I can hear Mrs. Jay, my 9th-grade English teacher, spinning in her grave.  The prospect of any of her students using "they" instead of "him" or "her" would have her coming back from the dead, ruler in hand...…..


----------



## OneHalf (Apr 19, 2021)

Follow the science:
Gender - the physical condition of being male OR female

everything else is a pipe dream. you either are 1 or the other except in a very few rare cases where people have both sets of organs.


----------



## Irwin (Apr 19, 2021)

tbeltrans said:


> Using "they" to refer to one person, especially after referring in the singular elsewhere in the sentence, just feels wrong to me.  I understand that these days, the idea of only two genders, seems to be a thing of the past.  We need a new word, or set of words, to refer to whatever genders have come into being/recognition.  So far, that hasn't happened.  I still use s/he or the traditional "she" and "he", but then that is one of the perks of being older.  I don't have to "go with the flow" on the latest fads.
> 
> Tony


That's true. Instead of all the bitching and moaning, they should come up with new gender neutral pronouns for individuals. They only need two: one for _he/she_ and one for _her/his_. Using a plural pronoun for an individual just sounds wrong.


----------



## horseless carriage (Apr 19, 2021)

Irwin said:


> That's true. Instead of all the bitching and moaning, they should come up with new gender neutral pronouns for individuals. They only need two: one for _he/she_ and one for _her/his_. Using a plural pronoun for an individual just sounds wrong.


OneHalf nailed it. Apart from hermaphrodites we are either male or female. What's wrong with he, she, her or him?


----------



## tbeltrans (Apr 19, 2021)

horseless carriage said:


> OneHalf nailed it. Apart from hermaphrodites we are either male or female. What's wrong with he, she, her or him?

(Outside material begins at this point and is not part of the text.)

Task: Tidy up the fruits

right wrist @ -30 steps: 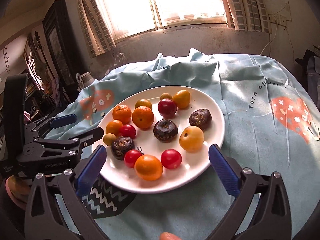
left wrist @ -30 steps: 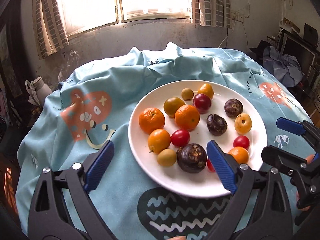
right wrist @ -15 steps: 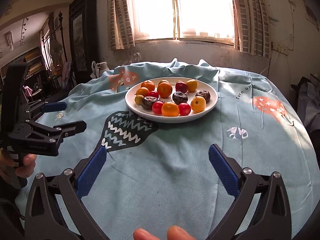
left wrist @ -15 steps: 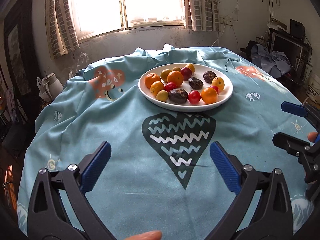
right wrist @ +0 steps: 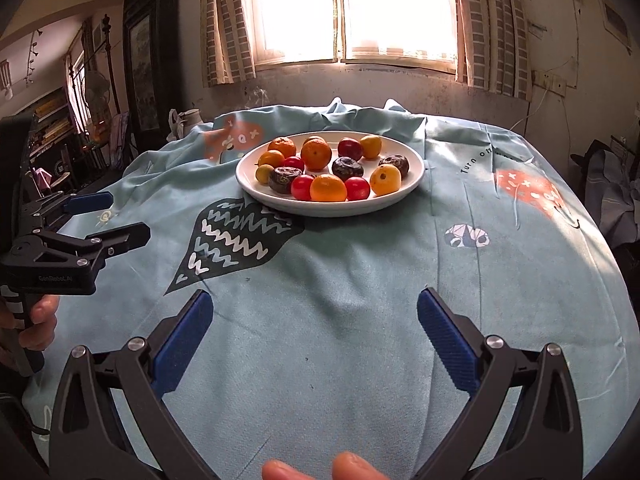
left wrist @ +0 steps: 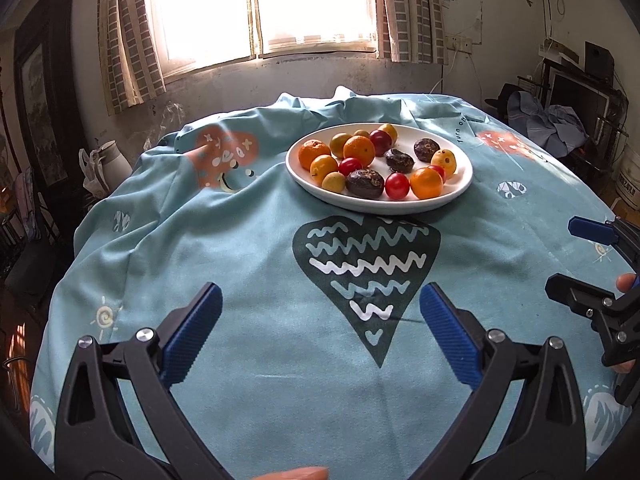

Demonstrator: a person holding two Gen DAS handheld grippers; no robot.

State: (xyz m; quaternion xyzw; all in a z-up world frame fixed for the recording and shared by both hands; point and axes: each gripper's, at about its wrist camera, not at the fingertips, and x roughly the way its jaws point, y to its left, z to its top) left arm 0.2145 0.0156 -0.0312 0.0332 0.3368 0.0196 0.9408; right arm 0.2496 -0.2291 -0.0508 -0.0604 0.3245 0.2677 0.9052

It isn't politically correct, and unfortunately, that seems to rule the day.  This type of discussion has come up around here a time or two and I had been informed in such discussion that genders between male and female have been identified.  I will continue to use "he" and "she" and just let others use "they" as they certainly will.

Tony


----------



## Glowworm (Apr 20, 2021)

Irwin said:


> That's true. Instead of all the bitching and moaning, they should come up with new gender neutral pronouns for individuals. They only need two: one for _he/she_ and one for _her/his_. Using a plural pronoun for an individual just sounds wrong.


In Swedish he is han and she is hon. We now also have a gender neutral pronoun hen.


----------



## ohioboy (Apr 20, 2021)

Sunny said:


> Back in my youth, the only correct generic pronoun to use to show possession by one person was "his."  Somewhere along the way, it became his/her.  Now it appears to be "their,"  even when referring to only one person. "Every person is interested only in their own problems."
> 
> But it's going further than that now. I've seen sentences like "His daughter used to live in Boston, but they have moved out west."  This is used even if the daughter is living alone, and only she has moved out west.
> 
> I think we are morphing into a language in which gender is irrelevant, and preferably not used at all.

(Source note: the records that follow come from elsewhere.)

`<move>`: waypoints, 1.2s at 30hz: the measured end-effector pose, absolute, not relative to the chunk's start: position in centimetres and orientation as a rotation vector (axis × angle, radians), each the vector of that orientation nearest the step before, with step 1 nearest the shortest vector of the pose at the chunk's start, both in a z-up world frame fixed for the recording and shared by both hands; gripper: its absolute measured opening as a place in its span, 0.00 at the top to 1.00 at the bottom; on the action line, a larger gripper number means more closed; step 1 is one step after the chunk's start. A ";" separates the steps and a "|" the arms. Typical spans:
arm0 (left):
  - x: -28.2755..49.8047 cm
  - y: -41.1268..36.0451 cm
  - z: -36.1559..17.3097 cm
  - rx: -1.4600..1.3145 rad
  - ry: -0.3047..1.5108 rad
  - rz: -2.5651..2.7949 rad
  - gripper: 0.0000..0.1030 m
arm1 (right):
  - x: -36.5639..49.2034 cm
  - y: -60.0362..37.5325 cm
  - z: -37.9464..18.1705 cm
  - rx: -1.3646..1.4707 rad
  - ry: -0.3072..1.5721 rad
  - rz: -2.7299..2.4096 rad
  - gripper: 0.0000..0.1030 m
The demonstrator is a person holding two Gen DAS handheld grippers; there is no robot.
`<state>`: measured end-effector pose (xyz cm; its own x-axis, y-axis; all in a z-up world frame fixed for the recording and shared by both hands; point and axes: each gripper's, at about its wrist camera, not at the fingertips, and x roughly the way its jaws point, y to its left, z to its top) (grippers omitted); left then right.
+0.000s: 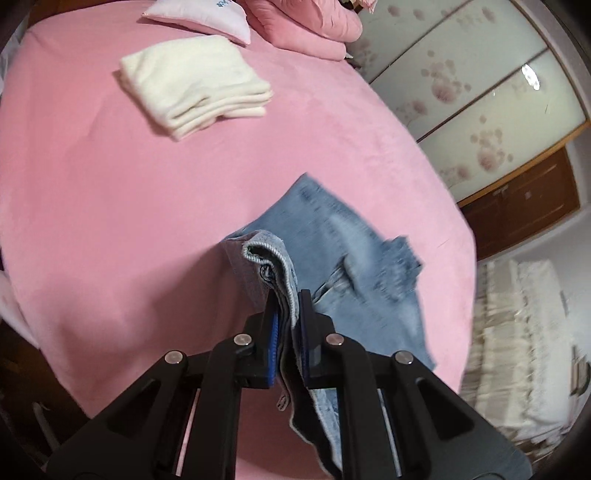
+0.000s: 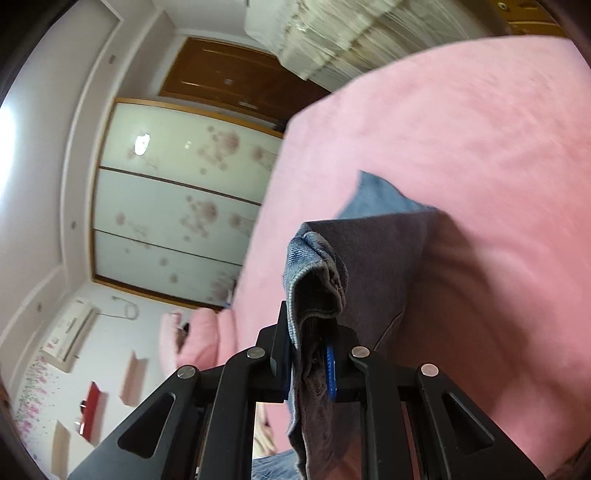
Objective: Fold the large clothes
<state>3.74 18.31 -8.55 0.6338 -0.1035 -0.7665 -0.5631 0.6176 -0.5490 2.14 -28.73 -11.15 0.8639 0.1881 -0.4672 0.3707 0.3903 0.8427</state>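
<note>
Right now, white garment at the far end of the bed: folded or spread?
Folded. The white garment lies on the pink bedsheet as a compact stack, with several layered edges showing along its near side.

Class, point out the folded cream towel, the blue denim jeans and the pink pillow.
Folded cream towel (image 1: pixel 195 83), left wrist view: top face.
Blue denim jeans (image 1: pixel 332 236), left wrist view: spread leg fabric.
Pink pillow (image 1: pixel 199 14), left wrist view: front face.

One pair of jeans (image 1: pixel 354 236); one folded white towel (image 1: pixel 199 81); one pillow (image 1: pixel 199 14); one bed (image 1: pixel 110 206); two claws (image 1: pixel 286 306).
</note>
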 end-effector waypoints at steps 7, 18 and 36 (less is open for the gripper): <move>9.0 18.5 -5.5 -0.864 0.843 0.228 0.94 | 8.2 -29.1 -9.1 1.192 0.507 -0.127 0.87; 18.6 15.9 -4.8 -0.817 0.790 0.263 0.94 | 16.1 -31.4 -9.4 1.204 0.460 -0.147 0.88; 35.3 8.6 -16.8 -0.438 0.931 0.395 0.94 | 34.1 -33.7 -20.7 0.952 0.780 -0.263 0.88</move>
<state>35.27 8.63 -16.75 0.5383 0.1354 -0.8318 -0.5038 0.8430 -0.1888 34.11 -33.75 -20.68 0.7038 0.1255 -0.6992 0.5238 0.5731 0.6302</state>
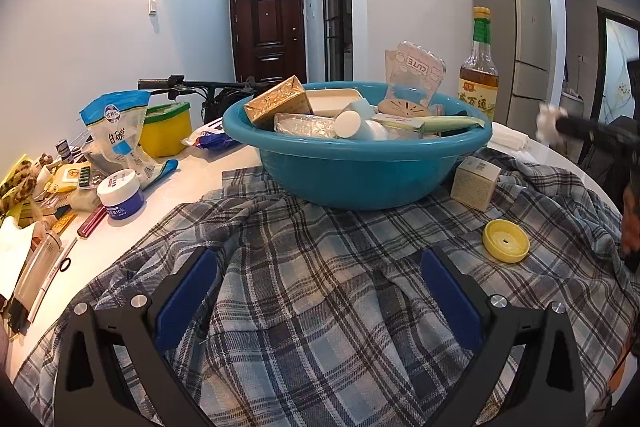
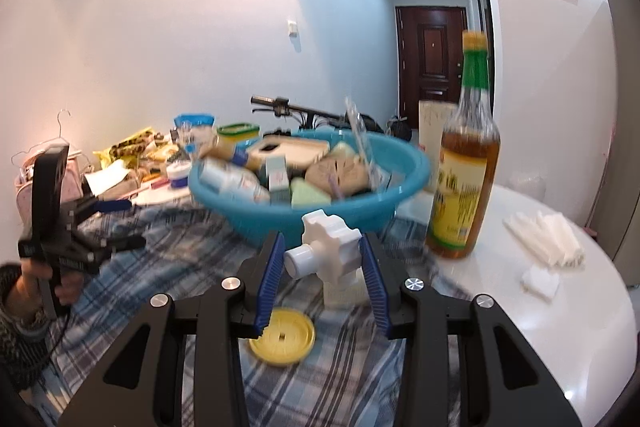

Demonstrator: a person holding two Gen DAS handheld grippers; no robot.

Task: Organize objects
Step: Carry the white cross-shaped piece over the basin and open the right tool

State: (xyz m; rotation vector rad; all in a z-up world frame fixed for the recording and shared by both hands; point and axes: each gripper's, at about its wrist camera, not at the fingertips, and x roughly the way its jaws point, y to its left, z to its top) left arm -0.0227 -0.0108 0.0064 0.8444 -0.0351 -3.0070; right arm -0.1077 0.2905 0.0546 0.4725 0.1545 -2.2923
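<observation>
My right gripper (image 2: 322,247) is shut on a white plastic tap fitting (image 2: 326,255), its blue pads pressing both sides, held above the plaid shirt (image 2: 168,251). Below it lies a yellow lid (image 2: 282,337). Just ahead stands a teal basin (image 2: 416,163) packed with boxes, sponges and bottles. My left gripper (image 1: 320,259) hangs open over the plaid shirt (image 1: 320,327) with nothing between its fingers, facing the basin (image 1: 360,183). The yellow lid (image 1: 506,241) and a small cream box (image 1: 475,183) sit to its right on the shirt.
A tall oil bottle (image 2: 464,179) stands right of the basin on the round white table (image 2: 560,327). Folded white tissues (image 2: 544,235) lie beyond it. The table's left side holds a sugar bag (image 1: 116,131), a white jar (image 1: 120,193), a yellow tub (image 1: 166,131) and assorted packets.
</observation>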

When they call oceanic storms HER icanes, they nailed it, "Hell hath no fury like a woman scorned," HA.


----------



## Sunny (Apr 20, 2021)

Well, I guess "it" is a gender-neutral pronoun, but I doubt that too many people would want to be referred to that way either.


----------



## Chet (Apr 20, 2021)

I've noticed that "guys" is being used more when referring to several people; gender not withstanding.


----------



## jujube (Apr 20, 2021)

Off topic here, but years ago I read about a woman who was suing the city works department.  She had just left the courthouse, where she had changed her last name from Zimmerman to Zimmerwoman.  When she reached the sidewalk, she fell into an open "personhole".   I kid you not....that's what the newspaper reported.


----------



## Alligatorob (Apr 20, 2021)

Languages change, and this might be the beginning of a change in ours, but maybe not.  

A few years back I was working for a large engineering company, and some politically correct person decided to change the term "manhole" to "humanhole" in their CAD systems.  So for a few days a lot of drawings with the embarrassing term "humanhole" appeared.  It got fixed back to manhole pretty quickly.  Now I wonder what they call them now...  All seems a bit silly to me, y'all!


----------



## Jeweltea (Apr 20, 2021)

I used to work at the National Science Foundation. I worked in Engineering. One of our programs was called Strategic Manufacturing, but we called it "StratMan" internally.  There was a complaint that this was sexist so we had to stop. Same thing with Technical Manufacturing that we called "TechMan".


----------



## ohioboy (Apr 20, 2021)

And here I thought F.B.I. stood for Female Body Inspector?


----------